The Oxford English dictionary states that it is “…the microorganisms of a particular site, habitat, or geological period”, although I prefer Wikipedia’s description of microbiota as an "ecological community of commensal, symbiotic and pathogenic microorganisms found in and on all multicellular organisms.”

Basically your microbiota are all the little bacteria, fungi, viruses and organisms that are a part of you; your ecological community.  Without them you wouldn’t function. 

In the past it was commonplace to try and kill these bugs – we invented drugs and antibacterial wipes for every surface imaginable, in order to remove them from our lives. 

Until the Human Genome project revealed that we only have around 24,000 human genes, and that the rest of us is made up of all sorts of good stuff that work together with our genes to help us process energy and make proteins (among other complex processes).  So, now we have realised that a huge part of our make-up is our microbiota, and that we need to learn to nurture it.
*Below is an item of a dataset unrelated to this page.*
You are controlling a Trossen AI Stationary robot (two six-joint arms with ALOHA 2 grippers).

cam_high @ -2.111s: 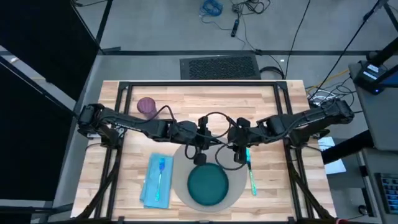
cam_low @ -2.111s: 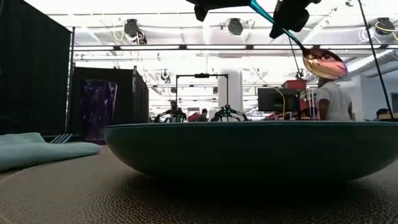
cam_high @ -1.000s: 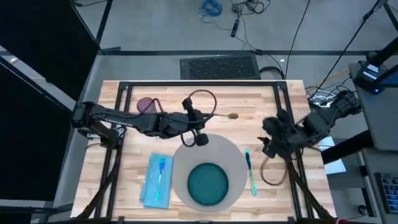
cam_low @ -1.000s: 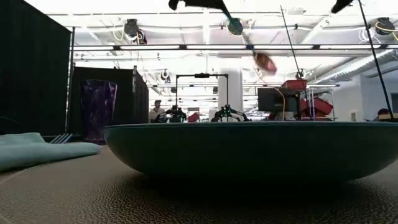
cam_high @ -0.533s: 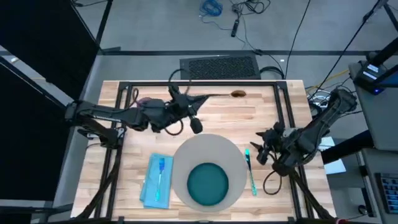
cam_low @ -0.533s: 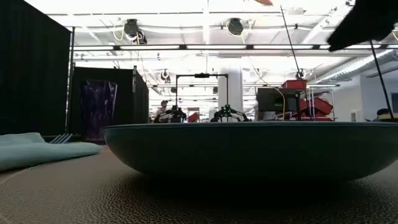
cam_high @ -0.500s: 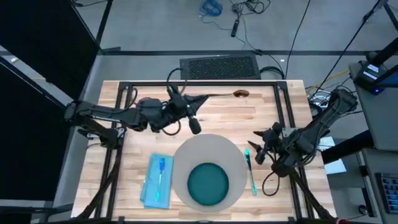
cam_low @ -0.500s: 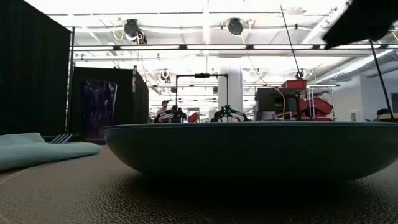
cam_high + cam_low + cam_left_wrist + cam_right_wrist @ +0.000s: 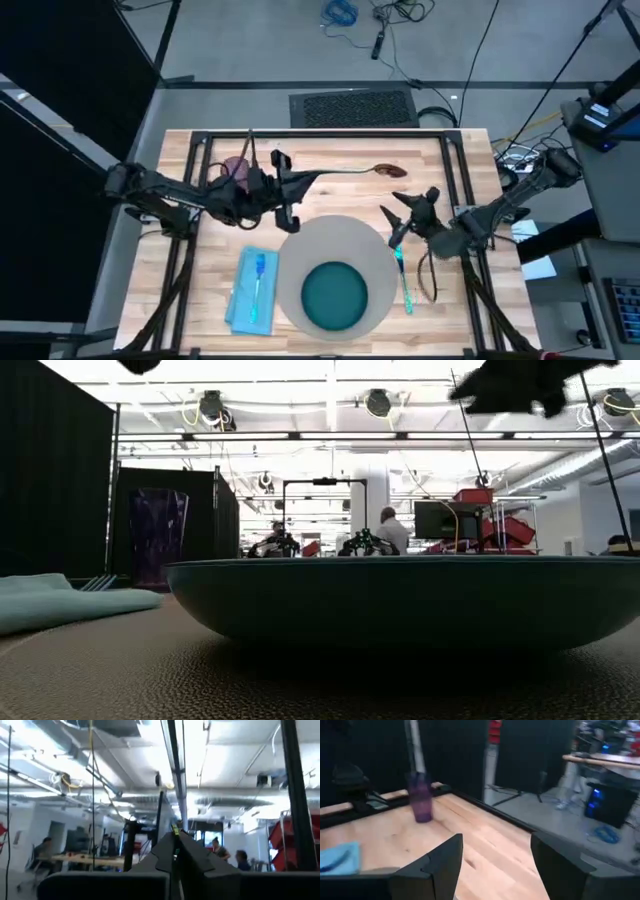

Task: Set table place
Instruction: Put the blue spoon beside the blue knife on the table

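The placemat [image 9: 335,240] lies between the left claw [image 9: 300,180] and right claw [image 9: 392,212]; a plate [image 9: 334,297] sits on it.

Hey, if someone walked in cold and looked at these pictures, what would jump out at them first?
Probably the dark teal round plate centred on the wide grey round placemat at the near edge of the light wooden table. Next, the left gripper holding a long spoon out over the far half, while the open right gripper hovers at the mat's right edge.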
Let’s start with the basic research findings, bearing in mind it is a new field and there are lots of unanswered questions.

Where do Microbiota come from?

We get our microbiota initially from our mother. When a woman is pregnant, her stress levels, diet and any drugs she is taking all impact her microbiota, and that microbiota is transferred to the child in a number of ways.  I won’t go into all of the processes here, yet there are a few key things that are becoming clear from the research.
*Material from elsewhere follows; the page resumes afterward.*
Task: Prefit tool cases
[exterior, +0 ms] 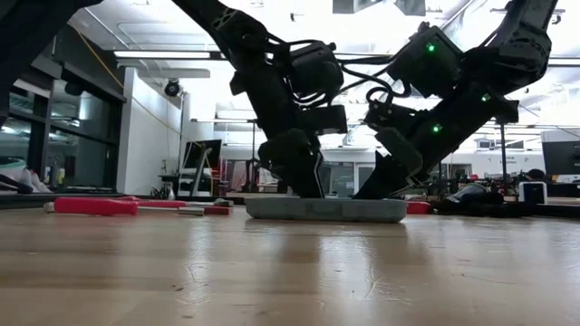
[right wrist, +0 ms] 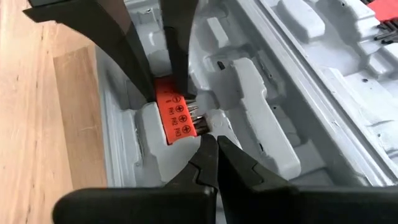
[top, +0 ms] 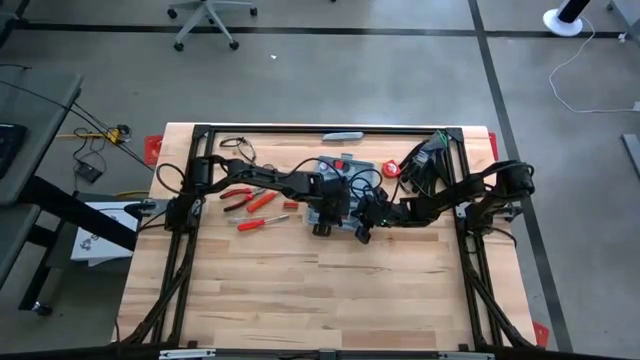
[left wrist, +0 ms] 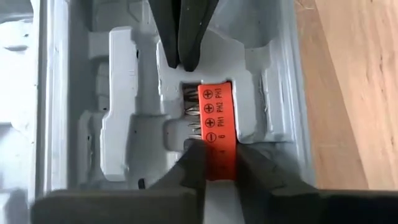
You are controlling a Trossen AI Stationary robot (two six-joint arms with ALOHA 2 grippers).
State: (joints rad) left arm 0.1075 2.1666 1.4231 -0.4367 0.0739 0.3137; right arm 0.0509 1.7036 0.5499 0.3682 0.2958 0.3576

IMG_3192-1In a natural birth, the baby comes through the birth canal, past the vagina and anus, and it picks up the beginnings of the bacteria it is going to need.  Breast milk also provides the natural bacteria required for the baby as it grows.  The levels of bacteria actually change in the milk as the baby develops, as it requires different strains at different points in its growth. 
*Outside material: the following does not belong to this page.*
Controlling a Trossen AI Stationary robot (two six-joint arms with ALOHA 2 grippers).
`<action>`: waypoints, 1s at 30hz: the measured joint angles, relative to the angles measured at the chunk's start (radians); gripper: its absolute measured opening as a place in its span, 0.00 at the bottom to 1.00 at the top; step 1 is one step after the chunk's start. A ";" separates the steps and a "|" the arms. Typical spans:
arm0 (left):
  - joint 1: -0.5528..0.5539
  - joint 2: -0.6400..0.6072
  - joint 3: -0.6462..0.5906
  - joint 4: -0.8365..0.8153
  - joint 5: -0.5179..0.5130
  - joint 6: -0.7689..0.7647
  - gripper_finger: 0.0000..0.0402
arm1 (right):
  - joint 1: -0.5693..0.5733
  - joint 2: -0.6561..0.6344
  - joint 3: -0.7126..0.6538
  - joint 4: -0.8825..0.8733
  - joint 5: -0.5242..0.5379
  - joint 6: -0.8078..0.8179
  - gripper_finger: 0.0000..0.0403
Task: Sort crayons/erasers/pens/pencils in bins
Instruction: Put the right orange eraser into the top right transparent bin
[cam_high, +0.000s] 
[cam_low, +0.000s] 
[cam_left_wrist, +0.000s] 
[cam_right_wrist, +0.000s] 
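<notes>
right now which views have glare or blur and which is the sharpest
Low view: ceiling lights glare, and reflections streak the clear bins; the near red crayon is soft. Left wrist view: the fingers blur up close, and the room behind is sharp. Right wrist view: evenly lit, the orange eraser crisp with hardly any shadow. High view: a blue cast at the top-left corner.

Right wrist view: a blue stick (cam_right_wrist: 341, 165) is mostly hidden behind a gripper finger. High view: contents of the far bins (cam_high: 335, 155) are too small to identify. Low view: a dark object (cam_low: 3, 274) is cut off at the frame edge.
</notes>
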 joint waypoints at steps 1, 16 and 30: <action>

For example, it has been found that a kangaroo who has one joey in the pouch, and then produces another, will have two nipples producing milk, with one nipple dedicated to each individual joey.  Therefore, nipple A for the older joey will be producing milk that differs in its bacterial strains and levels to the milk from nipple B (for the younger joey). 

Yet what if you can’t have a natural birth due to complications? Some doctors are now doing vaginal swabs, so the baby still gets ‘infected’ with the mother’s microbiota – the results of research in this area are mixed, yet the practice is becoming more popular.  And what if you can’t breast feed?  Again, thankfully the producers of formula are now learning this and formulas are changing.

 

Changes in our Microbiota

There are other things that can impact or kill microbiota, and antibiotics are a big one.  They do not discriminate which bugs they kill, so whilst the increase in antibiotics use has had positive results in some situations, it can be devastating for our microbiota. 

Diet is another big influencer of our microbiota. Even if we are not taking antibiotics directly, we are often getting them through foods that have had antibiotics added to them.  Antibiotics were used in agriculture before they were used on humans!  Infections and the environment are also contributors to changes in our microbiota.

 

What does this mean for our health?

The impacts of changes in our microbiota are being felt around the world, in what we call NCDs, or non-communicable diseases.  These are things like depression, anxiety, Alzheimer’s, Parkinson’s, autism, Fragile X syndrome, multiple sclerosis, chronic fatigue, strokes, obesity and autoimmune disorders. 

So many diseases are now found to have connection to dysbiosis i.e. negative changes in the microbiota.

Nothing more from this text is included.